For cash flow hedges of forecasted transactions, we must estimate the future cash flows of the forecasted transactions, as well as evaluate the probability of occurrence and timing of such transactions. Changes in conditions or the occurrence of unforeseen events could require discontinuance of hedge accounting or could affect the timing of the reclassification of gains and/or losses on cash flow hedges from accumulated other comprehensive income (loss) (AOCI) into earnings.

 

Use of estimates in goodwill impairment testing

As of December 31, 2005, we reported $4.3 billion of goodwill on our Consolidated Balance Sheet, a significant portion of which resulted from the acquisition of Consolidated Natural Gas Company (CNG) in 2000. Substantially all of this goodwill is allocated to our Generation, Transmission, Delivery and Exploration & Production reporting units. In April of each year, we test our goodwill for potential impairment, and perform additional tests more frequently if impairment indicators are present. The 2005 and 2004 annual tests did not result in the recognition of any goodwill impairment, as the estimated fair values of our reporting units exceeded their respective carrying amounts. In 2003, impairment charges of $78 million were recognized as a result of interim tests conducted for certain DCI subsidiaries and our discontinued telecommunications business.

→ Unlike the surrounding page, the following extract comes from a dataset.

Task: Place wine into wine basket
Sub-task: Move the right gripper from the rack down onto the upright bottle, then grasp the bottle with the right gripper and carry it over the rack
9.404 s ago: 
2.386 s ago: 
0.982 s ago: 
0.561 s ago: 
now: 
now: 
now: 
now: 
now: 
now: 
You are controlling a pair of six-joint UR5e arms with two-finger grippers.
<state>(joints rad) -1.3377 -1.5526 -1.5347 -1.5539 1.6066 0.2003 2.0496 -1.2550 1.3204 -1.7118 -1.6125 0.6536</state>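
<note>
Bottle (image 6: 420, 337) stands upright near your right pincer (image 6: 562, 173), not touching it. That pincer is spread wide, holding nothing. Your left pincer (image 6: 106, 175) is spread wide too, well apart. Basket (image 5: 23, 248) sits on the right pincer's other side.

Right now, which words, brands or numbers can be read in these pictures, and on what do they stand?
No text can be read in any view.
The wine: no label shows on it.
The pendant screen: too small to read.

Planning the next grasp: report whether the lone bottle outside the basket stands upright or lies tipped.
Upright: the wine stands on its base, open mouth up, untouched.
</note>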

We estimate the fair value of our reporting units by using a combination of discounted cash flow analyses, based on our internal five-year strategic plan, and other valuation techniques that use multiples of earnings for peer group companies and analyses of recent business combinations involving peer group companies. These calculations are dependent on subjective factors such as our estimate of future cash flows, the selection of appropriate discount and growth rates, and the selection of peer group companies and recent transactions. These underlying assumptions and estimates are made as of a point in time; subsequent modifications, particularly changes in discount rates or growth rates inherent in our estimates of future cash flows, could result in a future impairment of goodwill. Although we have consistently applied the same methods in developing the assumptions and estimates that underlie the fair value calculations, such as estimates of future cash flows, and based those estimates on relevant information available at the time, such cash flow estimates are highly uncertain by nature and may vary significantly from actual results. If the estimates of future cash flows used in the 2005 annual test had been 10% lower, the resulting fair values would have still been greater than the carrying values of each of those reporting units, indicating no impairment was present.

 

Use of estimates in long-lived asset impairment testing

Impairment testing for an individual or group of long-lived assets or intangible assets with definite lives is required when circumstances indicate those assets may be impaired. When an asset’s carrying amount exceeds the undiscounted estimated future cash flows associated with the asset, the asset is considered impaired to the extent that the asset’s fair value is less than its carrying amount. Performing an impairment test on long-lived assets involves our judgment in areas such as identifying circumstances indicating an impairment may exist, identifying and grouping affected assets and developing the undiscounted and discounted estimated future cash flows (used to estimate fair value in the absence of market-based value) associated with the asset, including the selection of an appropriate discount rate. Although our cash flow estimates are based on relevant information available at the time the estimates are made, estimates of future cash flows are, by nature, highly uncertain and may vary significantly from actual results. For example, estimates of future cash flows would contemplate factors such as the expected use of the asset, including future production and sales levels, and expected fluctuations of prices of commodities sold and consumed.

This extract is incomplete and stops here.